▸ What you need to do
With the pictures omitted, print exactly the lines below, from the one containing "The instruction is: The" through the one containing "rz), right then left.", and nothing else.
** Source data follows **
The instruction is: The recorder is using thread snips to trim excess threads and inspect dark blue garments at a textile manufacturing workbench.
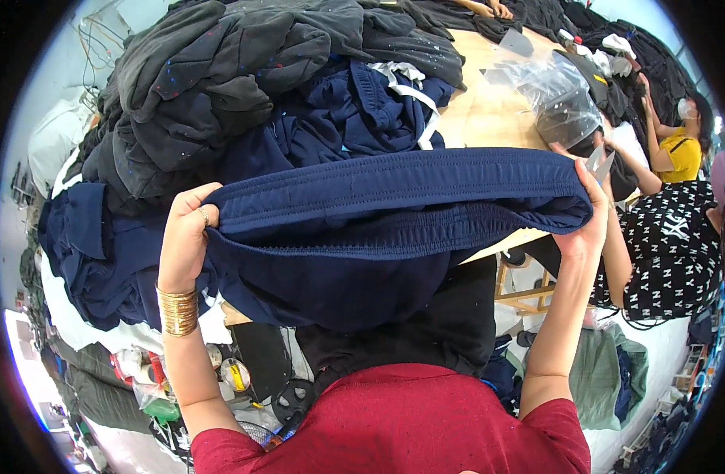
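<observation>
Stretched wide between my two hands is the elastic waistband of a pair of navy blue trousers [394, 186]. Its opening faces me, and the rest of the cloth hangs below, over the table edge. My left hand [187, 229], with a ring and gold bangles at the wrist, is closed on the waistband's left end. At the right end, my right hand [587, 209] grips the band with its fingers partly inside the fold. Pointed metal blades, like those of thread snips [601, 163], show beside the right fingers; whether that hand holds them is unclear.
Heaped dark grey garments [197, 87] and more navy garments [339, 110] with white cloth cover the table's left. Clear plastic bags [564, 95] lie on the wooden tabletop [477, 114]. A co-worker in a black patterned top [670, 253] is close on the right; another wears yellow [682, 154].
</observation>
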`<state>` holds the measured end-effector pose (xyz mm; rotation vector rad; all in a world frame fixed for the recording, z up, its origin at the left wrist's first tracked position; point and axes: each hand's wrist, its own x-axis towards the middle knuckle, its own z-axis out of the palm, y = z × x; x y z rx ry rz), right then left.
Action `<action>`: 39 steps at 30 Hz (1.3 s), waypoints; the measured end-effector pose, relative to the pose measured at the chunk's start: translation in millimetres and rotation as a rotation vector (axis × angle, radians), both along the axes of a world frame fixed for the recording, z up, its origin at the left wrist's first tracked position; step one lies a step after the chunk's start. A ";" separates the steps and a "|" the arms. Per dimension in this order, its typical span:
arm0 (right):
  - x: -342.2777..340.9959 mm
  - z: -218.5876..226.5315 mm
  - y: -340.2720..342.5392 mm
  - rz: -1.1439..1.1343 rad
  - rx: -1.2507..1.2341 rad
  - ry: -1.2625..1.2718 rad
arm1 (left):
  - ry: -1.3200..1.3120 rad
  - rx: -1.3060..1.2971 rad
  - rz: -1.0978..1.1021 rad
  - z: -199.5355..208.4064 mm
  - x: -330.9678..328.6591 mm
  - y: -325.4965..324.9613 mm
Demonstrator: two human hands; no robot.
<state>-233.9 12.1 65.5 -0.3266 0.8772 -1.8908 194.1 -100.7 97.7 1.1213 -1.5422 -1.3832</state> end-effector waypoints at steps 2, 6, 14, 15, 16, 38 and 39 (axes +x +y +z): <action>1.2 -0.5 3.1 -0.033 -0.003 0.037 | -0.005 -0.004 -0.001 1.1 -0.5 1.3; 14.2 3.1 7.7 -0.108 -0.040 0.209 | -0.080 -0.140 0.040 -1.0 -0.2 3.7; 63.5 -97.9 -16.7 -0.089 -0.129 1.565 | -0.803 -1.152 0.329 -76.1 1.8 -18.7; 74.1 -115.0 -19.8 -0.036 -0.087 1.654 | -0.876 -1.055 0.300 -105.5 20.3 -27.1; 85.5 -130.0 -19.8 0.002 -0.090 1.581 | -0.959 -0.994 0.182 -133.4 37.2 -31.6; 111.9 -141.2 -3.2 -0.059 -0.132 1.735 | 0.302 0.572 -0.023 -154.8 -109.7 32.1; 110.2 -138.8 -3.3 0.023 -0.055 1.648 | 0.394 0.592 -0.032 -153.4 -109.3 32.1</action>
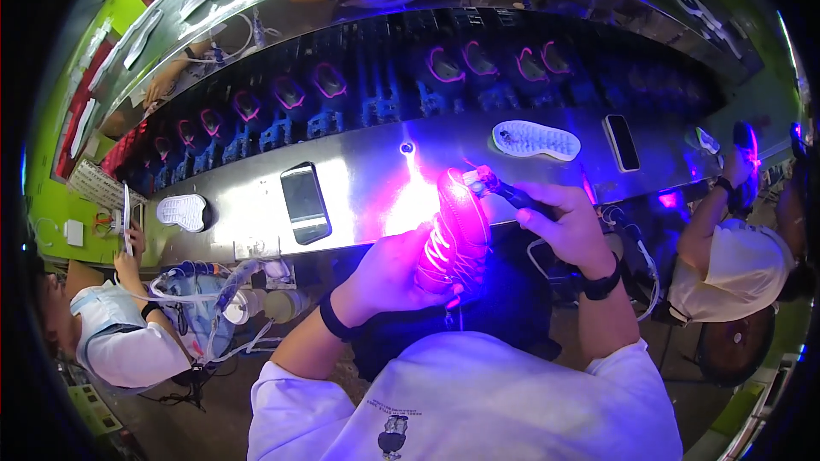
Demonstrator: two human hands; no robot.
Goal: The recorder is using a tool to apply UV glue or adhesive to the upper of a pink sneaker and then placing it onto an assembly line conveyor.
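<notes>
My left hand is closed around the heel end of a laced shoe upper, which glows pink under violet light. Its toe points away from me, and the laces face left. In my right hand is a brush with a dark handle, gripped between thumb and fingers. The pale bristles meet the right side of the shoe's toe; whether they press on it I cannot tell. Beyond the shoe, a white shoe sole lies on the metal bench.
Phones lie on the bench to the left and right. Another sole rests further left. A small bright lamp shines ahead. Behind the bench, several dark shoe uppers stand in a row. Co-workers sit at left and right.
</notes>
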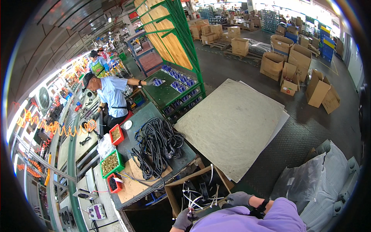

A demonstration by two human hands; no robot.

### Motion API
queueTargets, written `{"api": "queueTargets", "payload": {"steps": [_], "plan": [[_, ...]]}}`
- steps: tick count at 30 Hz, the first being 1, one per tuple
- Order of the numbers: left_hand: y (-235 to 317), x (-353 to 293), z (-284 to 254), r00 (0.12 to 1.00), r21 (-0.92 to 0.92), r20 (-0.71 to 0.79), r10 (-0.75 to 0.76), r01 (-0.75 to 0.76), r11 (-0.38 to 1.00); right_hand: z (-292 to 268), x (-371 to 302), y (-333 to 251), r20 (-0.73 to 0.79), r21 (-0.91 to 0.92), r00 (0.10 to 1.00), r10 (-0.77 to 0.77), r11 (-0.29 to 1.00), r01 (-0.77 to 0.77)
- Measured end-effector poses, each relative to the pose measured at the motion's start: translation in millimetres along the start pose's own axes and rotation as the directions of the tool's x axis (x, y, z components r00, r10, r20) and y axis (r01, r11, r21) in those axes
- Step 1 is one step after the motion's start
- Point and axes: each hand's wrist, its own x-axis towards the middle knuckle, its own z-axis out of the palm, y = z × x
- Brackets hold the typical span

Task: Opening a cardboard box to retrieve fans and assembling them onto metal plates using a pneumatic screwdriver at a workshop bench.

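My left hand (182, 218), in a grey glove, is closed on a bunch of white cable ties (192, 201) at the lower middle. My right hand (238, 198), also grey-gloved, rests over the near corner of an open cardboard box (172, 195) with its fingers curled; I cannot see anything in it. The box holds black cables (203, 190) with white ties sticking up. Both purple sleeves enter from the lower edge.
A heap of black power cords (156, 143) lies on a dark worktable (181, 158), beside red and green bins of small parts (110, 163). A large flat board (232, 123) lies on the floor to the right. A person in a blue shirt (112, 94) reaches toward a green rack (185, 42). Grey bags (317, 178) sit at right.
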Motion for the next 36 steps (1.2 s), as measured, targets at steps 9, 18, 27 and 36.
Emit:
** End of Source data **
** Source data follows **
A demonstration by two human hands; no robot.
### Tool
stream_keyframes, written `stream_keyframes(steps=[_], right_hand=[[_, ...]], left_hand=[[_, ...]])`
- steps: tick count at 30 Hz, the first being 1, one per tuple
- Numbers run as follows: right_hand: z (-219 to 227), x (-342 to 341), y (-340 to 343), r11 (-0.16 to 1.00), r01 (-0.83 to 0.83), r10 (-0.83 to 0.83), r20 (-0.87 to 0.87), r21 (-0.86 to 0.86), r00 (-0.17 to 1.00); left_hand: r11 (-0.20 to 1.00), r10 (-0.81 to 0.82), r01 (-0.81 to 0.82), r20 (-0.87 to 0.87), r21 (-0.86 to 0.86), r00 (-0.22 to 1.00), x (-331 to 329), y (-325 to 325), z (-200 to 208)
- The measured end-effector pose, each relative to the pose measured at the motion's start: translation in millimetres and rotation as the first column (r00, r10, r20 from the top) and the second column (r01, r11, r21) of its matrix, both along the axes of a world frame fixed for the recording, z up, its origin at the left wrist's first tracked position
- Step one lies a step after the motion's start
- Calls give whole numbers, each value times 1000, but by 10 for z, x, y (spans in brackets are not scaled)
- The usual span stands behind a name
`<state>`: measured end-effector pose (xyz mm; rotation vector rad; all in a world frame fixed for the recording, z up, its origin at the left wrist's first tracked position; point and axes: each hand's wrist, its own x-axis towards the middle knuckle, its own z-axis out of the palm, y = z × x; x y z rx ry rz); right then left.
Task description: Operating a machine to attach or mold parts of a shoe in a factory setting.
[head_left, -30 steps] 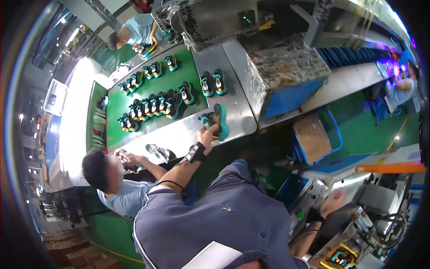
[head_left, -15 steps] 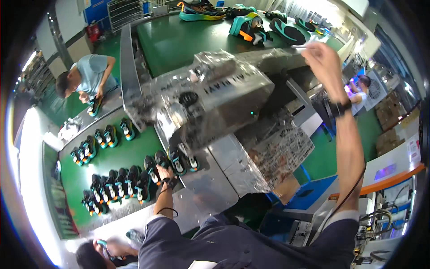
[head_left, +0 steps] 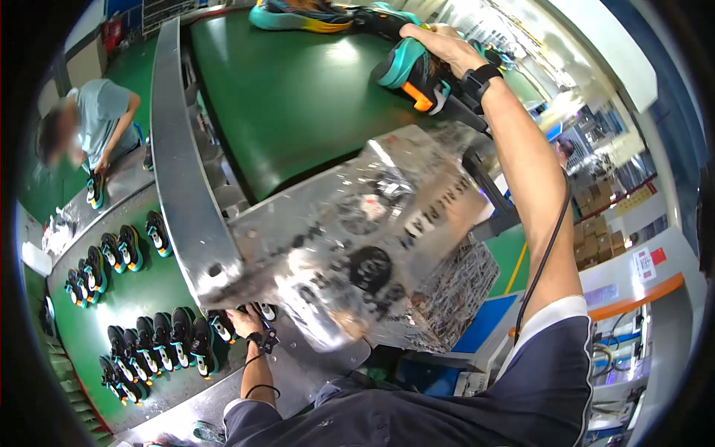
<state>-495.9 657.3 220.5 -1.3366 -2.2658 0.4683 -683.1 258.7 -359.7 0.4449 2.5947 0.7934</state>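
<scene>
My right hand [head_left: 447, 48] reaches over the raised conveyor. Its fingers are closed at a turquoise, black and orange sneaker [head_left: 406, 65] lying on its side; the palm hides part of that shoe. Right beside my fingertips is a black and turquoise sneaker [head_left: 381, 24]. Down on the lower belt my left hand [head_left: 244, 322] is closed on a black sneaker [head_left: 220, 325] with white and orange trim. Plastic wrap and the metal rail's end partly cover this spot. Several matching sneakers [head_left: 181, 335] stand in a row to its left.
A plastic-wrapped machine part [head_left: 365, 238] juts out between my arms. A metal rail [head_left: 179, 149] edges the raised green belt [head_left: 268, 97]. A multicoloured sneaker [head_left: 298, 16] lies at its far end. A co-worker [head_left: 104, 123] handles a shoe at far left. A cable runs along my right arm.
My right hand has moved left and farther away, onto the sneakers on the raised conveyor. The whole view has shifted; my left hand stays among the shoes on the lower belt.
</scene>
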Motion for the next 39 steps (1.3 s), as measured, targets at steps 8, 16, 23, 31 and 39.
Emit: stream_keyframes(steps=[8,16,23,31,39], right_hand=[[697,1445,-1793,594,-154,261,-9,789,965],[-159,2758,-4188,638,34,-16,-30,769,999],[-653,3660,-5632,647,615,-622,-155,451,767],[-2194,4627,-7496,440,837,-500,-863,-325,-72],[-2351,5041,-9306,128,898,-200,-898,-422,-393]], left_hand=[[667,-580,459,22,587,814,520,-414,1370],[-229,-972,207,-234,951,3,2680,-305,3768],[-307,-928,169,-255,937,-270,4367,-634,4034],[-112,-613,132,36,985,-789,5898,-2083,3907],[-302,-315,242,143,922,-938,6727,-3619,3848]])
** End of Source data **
▸ Solved exercise
The instruction is: The recorder is using thread snips to trim excess threads and inspect dark blue garments at a textile manufacturing workbench.
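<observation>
Stretched wide between my two hands is the elastic waistband of a pair of navy blue trousers [394, 186]. Its opening faces me, and the rest of the cloth hangs below, over the table edge. My left hand [187, 229], with a ring and gold bangles at the wrist, is closed on the waistband's left end. At the right end, my right hand [587, 209] grips the band with its fingers partly inside the fold. Pointed metal blades, like those of thread snips [601, 163], show beside the right fingers; whether that hand holds them is unclear.
Heaped dark grey garments [197, 87] and more navy garments [339, 110] with white cloth cover the table's left. Clear plastic bags [564, 95] lie on the wooden tabletop [477, 114]. A co-worker in a black patterned top [670, 253] is close on the right; another wears yellow [682, 154].
</observation>
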`<state>` holds the measured end-effector pose (xyz mm; rotation vector rad; all in a world frame fixed for the recording, z up, its origin at the left wrist's first tracked position; point and axes: each hand's wrist, its own x-axis towards the middle knuckle, its own z-axis out of the palm, y = z × x; x y z rx ry rz), right then left.

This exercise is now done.